** Instructions for the task **
The output must match the entries below exactly, with pictures removed.

** Source records **
++++
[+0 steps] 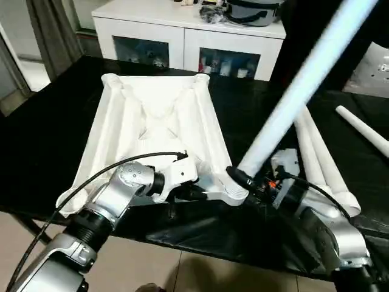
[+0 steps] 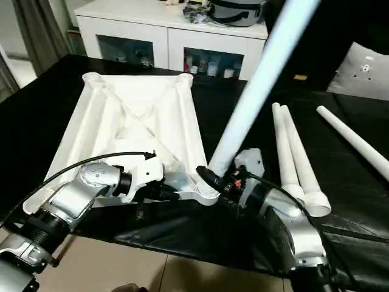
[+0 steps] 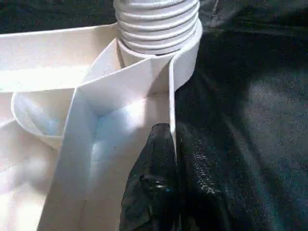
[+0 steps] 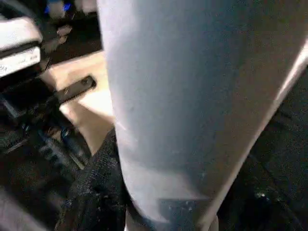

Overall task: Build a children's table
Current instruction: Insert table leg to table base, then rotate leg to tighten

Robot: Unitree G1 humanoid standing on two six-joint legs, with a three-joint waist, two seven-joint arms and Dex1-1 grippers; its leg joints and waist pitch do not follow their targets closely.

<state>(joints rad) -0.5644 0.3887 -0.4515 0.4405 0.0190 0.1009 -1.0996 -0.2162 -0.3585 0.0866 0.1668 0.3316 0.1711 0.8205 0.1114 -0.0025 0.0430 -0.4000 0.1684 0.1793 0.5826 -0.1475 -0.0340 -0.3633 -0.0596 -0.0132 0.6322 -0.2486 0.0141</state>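
Observation:
The white table top (image 1: 152, 121) lies upside down on the black table, ribbed underside up. A long white leg (image 1: 304, 85) stands in its near right corner socket (image 1: 234, 194), leaning up and to the right. My right gripper (image 1: 240, 177) is shut on that leg just above the socket; one black finger (image 4: 94, 192) presses against the leg (image 4: 163, 96). My left gripper (image 1: 196, 193) is shut on the top's near rim beside the socket. Its fingers (image 3: 149, 183) pinch the thin rim wall (image 3: 172, 96) below the leg's threaded end (image 3: 156, 24).
Two spare legs (image 1: 319, 158) lie side by side to the right of the top, and a third (image 1: 364, 131) lies farther right. A white cabinet (image 1: 182, 36) with glass doors stands behind. The table's black front edge (image 1: 182, 243) is close below my forearms.

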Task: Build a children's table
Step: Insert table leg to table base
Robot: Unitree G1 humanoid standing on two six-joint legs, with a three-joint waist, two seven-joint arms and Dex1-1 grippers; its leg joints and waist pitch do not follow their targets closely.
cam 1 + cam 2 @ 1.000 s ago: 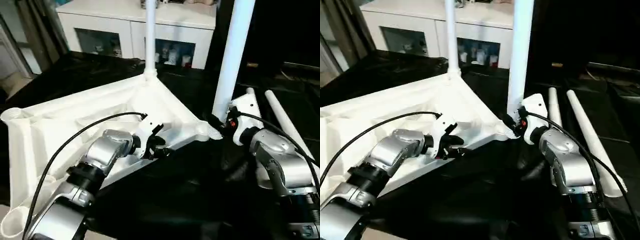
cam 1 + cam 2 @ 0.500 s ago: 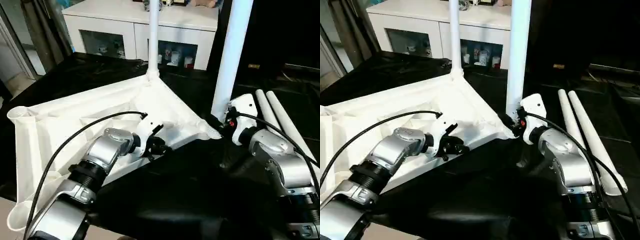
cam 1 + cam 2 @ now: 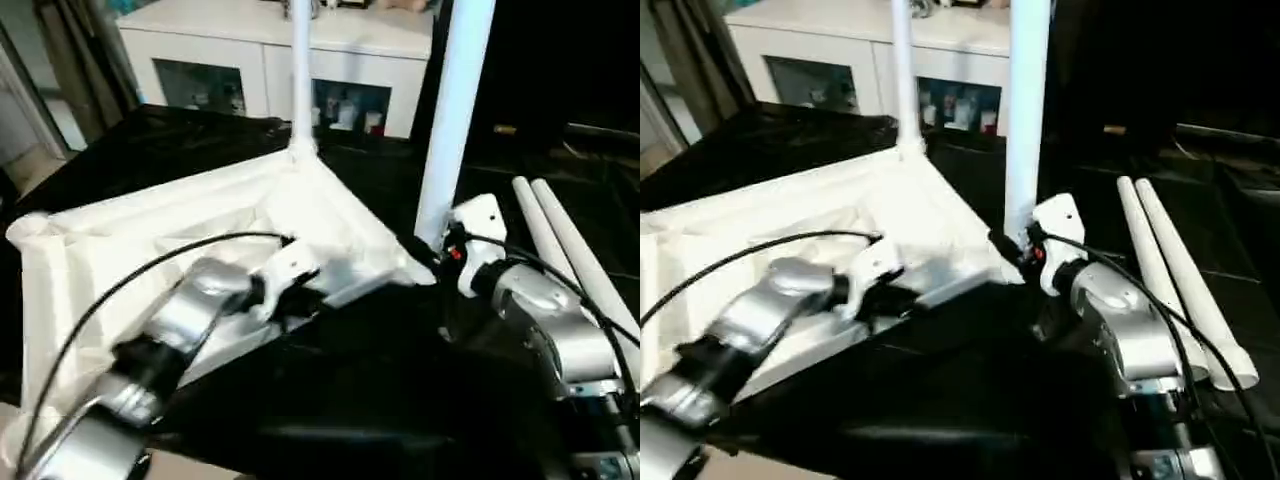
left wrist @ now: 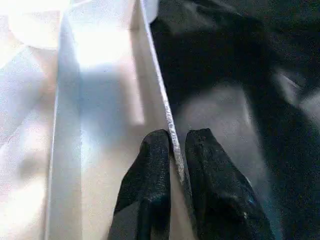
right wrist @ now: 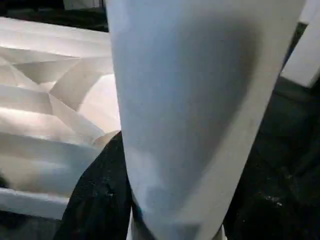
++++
** Task answer **
[+0 steps] 
[+0 steps] 
[+0 steps] 
[+0 steps] 

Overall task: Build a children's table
Current instruction: Insert table leg to table base, then rotate leg to tighten

Robot: Unitree G1 humanoid standing on two six-joint legs, with a three-joint waist, two seven-joint arms and Dex1-1 grippers; its leg joints and waist pitch do not follow their targets closely.

<state>(joints rad) -0.5644 0.3887 -0.4515 0.4405 0.0190 0.1009 -1.0996 -0.2162 -0.3585 0.0866 0.1668 0.3316 0.1711 0.8205 0.1114 -0.0025 0.0430 -0.4000 0.1684 0.1793 0.5826 -0.1475 -0.0340 -0.3633 -0.0596 -0.0132 0.6322 -0.2486 0.0141</state>
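Observation:
The white table top (image 1: 152, 121) lies upside down on the black table, ribbed underside up. A long white leg (image 1: 304, 85) stands in its near right corner socket (image 1: 234, 194), leaning up and to the right. My right gripper (image 1: 240, 177) is shut on that leg just above the socket; one black finger (image 4: 94, 192) presses against the leg (image 4: 163, 96). My left gripper (image 1: 196, 193) is shut on the top's near rim beside the socket. Its fingers (image 3: 149, 183) pinch the thin rim wall (image 3: 172, 96) below the leg's threaded end (image 3: 156, 24).
Two spare legs (image 1: 319, 158) lie side by side to the right of the top, and a third (image 1: 364, 131) lies farther right. A white cabinet (image 1: 182, 36) with glass doors stands behind. The table's black front edge (image 1: 182, 243) is close below my forearms.
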
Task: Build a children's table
Step: Insert table leg to table base
Robot: Unitree G1 humanoid standing on two six-joint legs, with a three-joint waist, two seven-joint arms and Dex1-1 grippers; its leg joints and waist pitch do not follow their targets closely.
cam 1 + cam 2 @ 1.000 s ago: 
cam 1 + cam 2 @ 0.500 s ago: 
cam 1 + cam 2 @ now: 
left wrist @ now: 
right wrist @ now: 

The required answer is now complete.